### Your assignment
Word for word, retype the entire listing.

### Data extract
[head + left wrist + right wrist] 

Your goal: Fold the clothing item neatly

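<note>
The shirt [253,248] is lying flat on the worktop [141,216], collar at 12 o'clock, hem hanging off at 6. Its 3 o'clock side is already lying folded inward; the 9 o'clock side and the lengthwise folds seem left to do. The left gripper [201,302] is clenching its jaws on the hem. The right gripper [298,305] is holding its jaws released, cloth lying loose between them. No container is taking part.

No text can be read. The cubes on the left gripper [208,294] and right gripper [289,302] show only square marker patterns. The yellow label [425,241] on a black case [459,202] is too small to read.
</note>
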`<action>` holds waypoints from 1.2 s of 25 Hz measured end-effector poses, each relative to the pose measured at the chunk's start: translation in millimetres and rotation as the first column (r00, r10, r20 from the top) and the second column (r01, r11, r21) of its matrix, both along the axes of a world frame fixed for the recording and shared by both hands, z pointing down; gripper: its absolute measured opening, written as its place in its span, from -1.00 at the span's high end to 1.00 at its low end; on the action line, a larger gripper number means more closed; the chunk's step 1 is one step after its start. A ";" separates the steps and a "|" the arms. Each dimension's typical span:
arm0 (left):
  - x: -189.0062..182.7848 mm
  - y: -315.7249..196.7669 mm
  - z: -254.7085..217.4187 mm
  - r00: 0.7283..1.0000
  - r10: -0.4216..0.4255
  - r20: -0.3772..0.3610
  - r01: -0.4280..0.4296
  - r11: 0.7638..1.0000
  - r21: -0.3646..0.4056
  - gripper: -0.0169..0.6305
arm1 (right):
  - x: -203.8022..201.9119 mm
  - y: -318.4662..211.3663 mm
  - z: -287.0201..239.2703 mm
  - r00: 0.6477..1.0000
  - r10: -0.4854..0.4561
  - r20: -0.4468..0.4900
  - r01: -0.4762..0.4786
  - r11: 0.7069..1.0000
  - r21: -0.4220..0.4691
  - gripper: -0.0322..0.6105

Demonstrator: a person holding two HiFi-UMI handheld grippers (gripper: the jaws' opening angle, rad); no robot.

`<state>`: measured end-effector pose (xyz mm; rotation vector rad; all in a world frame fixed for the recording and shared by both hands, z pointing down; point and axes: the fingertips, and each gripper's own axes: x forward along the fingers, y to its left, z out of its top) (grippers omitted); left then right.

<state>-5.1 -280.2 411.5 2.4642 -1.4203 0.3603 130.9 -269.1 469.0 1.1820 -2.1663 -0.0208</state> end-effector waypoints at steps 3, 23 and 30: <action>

### Reply
[head + left wrist + right wrist] 

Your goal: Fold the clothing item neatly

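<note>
The shirt [253,248] is lying flat on the worktop [141,216], collar at 12 o'clock, hem hanging off at 6. Its 3 o'clock side is already lying folded inward; the 9 o'clock side and the lengthwise folds seem left to do. The left gripper [201,302] is clenching its jaws on the hem. The right gripper [298,305] is holding its jaws released, cloth lying loose between them. No container is taking part.

No text can be read. The cubes on the left gripper [208,294] and right gripper [289,302] show only square marker patterns. The yellow label [425,241] on a black case [459,202] is too small to read.
</note>
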`<action>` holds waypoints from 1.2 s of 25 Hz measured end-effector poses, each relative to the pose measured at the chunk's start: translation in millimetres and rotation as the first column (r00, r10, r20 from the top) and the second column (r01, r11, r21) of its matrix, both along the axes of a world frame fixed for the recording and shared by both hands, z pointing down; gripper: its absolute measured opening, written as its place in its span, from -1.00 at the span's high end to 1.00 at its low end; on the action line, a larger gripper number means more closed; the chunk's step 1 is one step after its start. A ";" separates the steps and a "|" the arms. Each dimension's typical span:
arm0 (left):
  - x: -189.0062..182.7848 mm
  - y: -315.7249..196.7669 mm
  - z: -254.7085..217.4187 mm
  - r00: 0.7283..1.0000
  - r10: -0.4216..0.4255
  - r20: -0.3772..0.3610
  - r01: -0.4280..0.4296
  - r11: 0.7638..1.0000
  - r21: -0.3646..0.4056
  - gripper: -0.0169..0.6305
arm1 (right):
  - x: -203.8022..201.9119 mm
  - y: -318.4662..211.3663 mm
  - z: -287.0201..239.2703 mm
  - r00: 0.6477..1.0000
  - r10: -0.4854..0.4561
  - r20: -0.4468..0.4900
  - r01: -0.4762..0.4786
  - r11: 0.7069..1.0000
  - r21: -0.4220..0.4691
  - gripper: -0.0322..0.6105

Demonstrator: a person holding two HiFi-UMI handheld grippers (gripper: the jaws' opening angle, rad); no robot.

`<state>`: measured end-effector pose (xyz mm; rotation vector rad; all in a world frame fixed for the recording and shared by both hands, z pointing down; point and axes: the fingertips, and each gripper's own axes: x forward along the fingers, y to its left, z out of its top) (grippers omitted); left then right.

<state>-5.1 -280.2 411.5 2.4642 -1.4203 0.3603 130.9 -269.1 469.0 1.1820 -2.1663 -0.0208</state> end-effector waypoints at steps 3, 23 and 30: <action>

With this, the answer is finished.